[Task]:
From the material below, return exactly the lines starting at the one that holds "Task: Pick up" and ending at the one that holds "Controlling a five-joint". Pictures stay out of the answer.

[The records]:
=-=-=

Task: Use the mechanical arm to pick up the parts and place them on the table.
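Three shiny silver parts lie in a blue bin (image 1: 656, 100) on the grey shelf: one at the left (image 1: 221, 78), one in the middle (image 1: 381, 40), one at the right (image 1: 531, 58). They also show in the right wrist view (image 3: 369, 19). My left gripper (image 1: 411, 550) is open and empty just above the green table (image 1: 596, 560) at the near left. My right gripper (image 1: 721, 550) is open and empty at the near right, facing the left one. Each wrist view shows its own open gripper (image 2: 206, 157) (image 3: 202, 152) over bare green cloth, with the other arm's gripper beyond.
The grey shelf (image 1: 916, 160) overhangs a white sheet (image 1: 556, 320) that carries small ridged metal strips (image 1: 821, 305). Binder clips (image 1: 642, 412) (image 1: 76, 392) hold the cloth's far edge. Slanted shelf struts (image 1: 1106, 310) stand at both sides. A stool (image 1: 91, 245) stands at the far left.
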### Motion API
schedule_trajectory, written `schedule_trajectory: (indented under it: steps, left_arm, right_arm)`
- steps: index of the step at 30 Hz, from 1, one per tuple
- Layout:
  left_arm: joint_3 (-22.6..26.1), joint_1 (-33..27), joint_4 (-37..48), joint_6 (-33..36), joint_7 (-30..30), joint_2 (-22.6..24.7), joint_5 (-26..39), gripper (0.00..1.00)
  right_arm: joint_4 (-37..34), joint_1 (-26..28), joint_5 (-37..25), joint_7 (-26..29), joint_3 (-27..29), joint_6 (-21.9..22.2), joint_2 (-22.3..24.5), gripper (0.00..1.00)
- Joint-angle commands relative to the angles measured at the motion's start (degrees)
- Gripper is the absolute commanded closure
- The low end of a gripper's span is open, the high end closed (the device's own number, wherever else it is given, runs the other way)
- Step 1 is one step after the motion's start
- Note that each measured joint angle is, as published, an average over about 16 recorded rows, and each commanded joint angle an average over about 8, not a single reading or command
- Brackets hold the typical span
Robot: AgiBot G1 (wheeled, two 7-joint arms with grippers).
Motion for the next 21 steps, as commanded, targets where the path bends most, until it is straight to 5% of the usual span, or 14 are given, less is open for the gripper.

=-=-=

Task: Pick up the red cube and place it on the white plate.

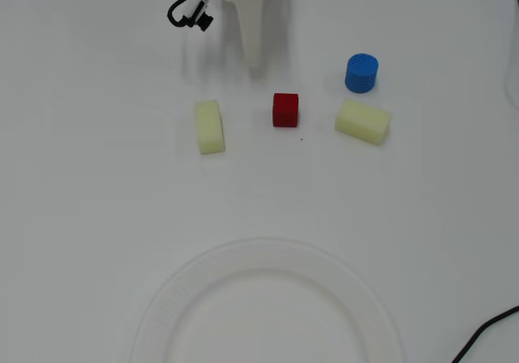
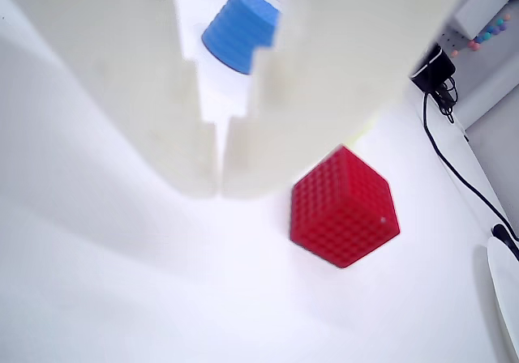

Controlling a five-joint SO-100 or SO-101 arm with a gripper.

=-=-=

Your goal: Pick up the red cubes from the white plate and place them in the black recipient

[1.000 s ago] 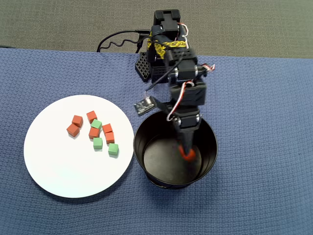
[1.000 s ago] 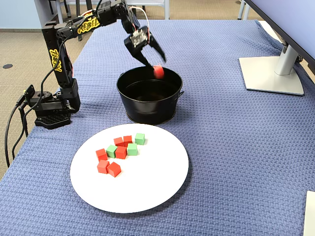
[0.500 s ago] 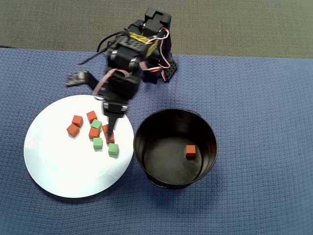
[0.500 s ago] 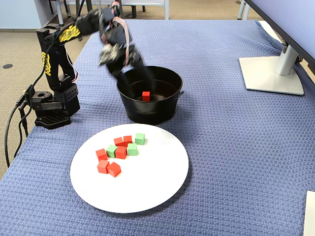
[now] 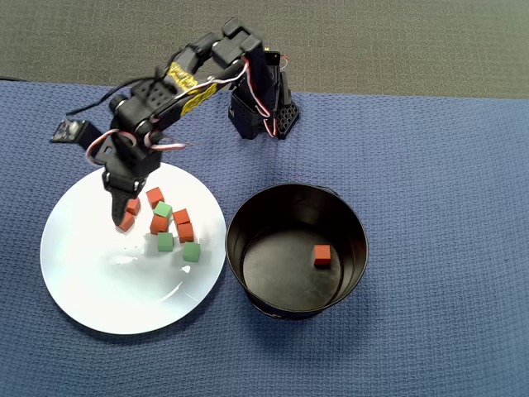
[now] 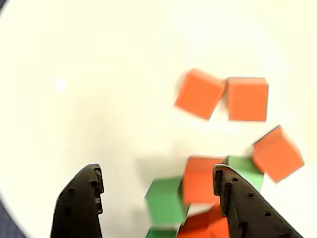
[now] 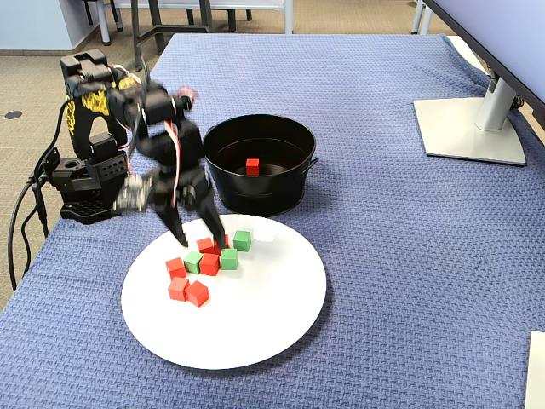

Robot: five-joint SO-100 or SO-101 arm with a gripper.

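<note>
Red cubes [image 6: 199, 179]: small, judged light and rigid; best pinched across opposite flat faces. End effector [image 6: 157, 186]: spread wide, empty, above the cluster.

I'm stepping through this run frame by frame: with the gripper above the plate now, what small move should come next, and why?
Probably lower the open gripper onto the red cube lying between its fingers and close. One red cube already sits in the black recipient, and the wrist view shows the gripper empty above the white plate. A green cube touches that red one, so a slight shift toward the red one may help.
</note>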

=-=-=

[Response]:
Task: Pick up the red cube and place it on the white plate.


Controlling a five-joint SO-100 or SO-101 arm with a gripper.

There is nothing further to this exercise.